Leading a hypothesis testing
Level of significance
Suppose that the chosen level of confidence in an experiment is a\%, where a is a number between 0 and 100\%. Then the level of significance of the experiment is 100\%-a\%.
If an experiment is being ran with a chosen confidence level of 99\%, then the level of significance is:
100\%-99\%=1\%
Recall that the level of confidence is usually chosen to be either 90\%, 95\%, or 99\%.
Suppose an experiment with a chosen confidence level, a hypothesis, and a null hypothesis is ran on a sample population. Suppose that \alpha is the level of significance of the experiment and p is the p-value of the experiment.
- If p\leq \alpha, then we reject the null hypothesis.
- If p \gt \alpha, then we do not reject the null hypothesis.

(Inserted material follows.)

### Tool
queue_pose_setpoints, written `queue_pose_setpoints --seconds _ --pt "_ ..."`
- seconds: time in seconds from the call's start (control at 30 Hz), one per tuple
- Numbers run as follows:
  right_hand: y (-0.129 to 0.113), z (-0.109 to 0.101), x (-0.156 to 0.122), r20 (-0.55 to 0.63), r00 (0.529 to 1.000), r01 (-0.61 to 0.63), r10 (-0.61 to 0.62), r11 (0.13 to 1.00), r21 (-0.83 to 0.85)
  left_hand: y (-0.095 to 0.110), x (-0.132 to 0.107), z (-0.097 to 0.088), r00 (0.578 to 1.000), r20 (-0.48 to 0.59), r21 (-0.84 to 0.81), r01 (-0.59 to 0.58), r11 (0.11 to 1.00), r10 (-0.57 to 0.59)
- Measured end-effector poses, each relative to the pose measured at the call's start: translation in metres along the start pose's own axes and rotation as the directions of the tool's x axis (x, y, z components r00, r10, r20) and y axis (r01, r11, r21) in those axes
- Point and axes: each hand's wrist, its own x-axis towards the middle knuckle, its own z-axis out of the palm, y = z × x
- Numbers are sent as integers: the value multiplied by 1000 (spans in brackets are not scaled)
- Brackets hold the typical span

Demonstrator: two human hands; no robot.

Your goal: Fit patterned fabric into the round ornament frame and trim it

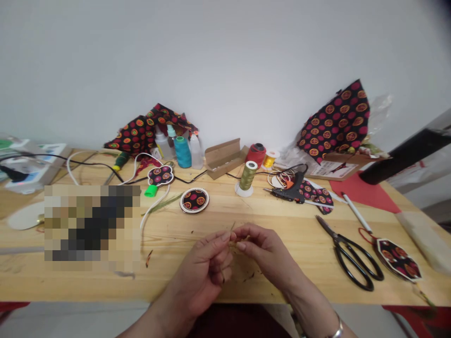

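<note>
Above the front part of the wooden table, both hands meet, fingertips close together. My left hand (206,263) is closed, thumb and forefinger pinching a thin olive-brown thread (233,226), whose short end sticks up; its other fingers are curled. My right hand (264,249) pinches at the same thread from the other side; the fingers partly hide it. Behind them stands a spool of olive-green thread (248,177). To its left lies a round white-rimmed piece with patterned fabric (194,201).
Black-handled scissors (348,251) lie at right, beside an octagonal fabric piece (399,259). A black glue gun (291,190), an open cardboard box (225,162) and a teal thread cone (182,152) stand farther back. A white cable (143,220) runs at left. One area there is pixelated.
</note>
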Motion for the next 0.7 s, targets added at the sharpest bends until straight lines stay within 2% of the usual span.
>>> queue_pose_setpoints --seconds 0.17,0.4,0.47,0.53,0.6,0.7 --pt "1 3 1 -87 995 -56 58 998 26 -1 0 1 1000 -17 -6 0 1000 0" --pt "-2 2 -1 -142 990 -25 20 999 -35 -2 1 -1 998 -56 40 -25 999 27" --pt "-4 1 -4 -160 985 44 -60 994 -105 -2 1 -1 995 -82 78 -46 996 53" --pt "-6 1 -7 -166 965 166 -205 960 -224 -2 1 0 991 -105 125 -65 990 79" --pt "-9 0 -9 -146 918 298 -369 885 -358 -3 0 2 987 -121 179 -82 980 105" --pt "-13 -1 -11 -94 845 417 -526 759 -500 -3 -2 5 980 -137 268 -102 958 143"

Suppose an experiment is being conducted on the amount of water a cucumber plant needs in order to optimize its growth. Suppose the following:
- The hypothesis of the experiment is that 200 milliliters of water per day will make a cucumber grow faster than 300 milliliters of water per day.
- The null hypothesis of the experiment is that 200 milliliters of water per day will not make a cucumber grow faster than 300 milliliters of water per day.
The experiment is being conducted with a confidence level of 95\% so that the corresponding level of significance of the experiment is 5\%.
If an experiment is conducted and the p-value of the experiment is found to be 3\%, then we can reject the null hypothesis with a confidence level of 95\%.
The way an experiment is conducted will effect the results. It is therefore important to design experiments so that there is as little outside influence as possible on the results.
Consider the following hypothesis:
Taking a class in a classroom is more beneficial to the student than taking an online class.
If an experiment was designed to test the above hypothesis by only measuring student's exam scores, then the experiment would be flawed. The experiment is not taking into account students preparation time before taking the exam.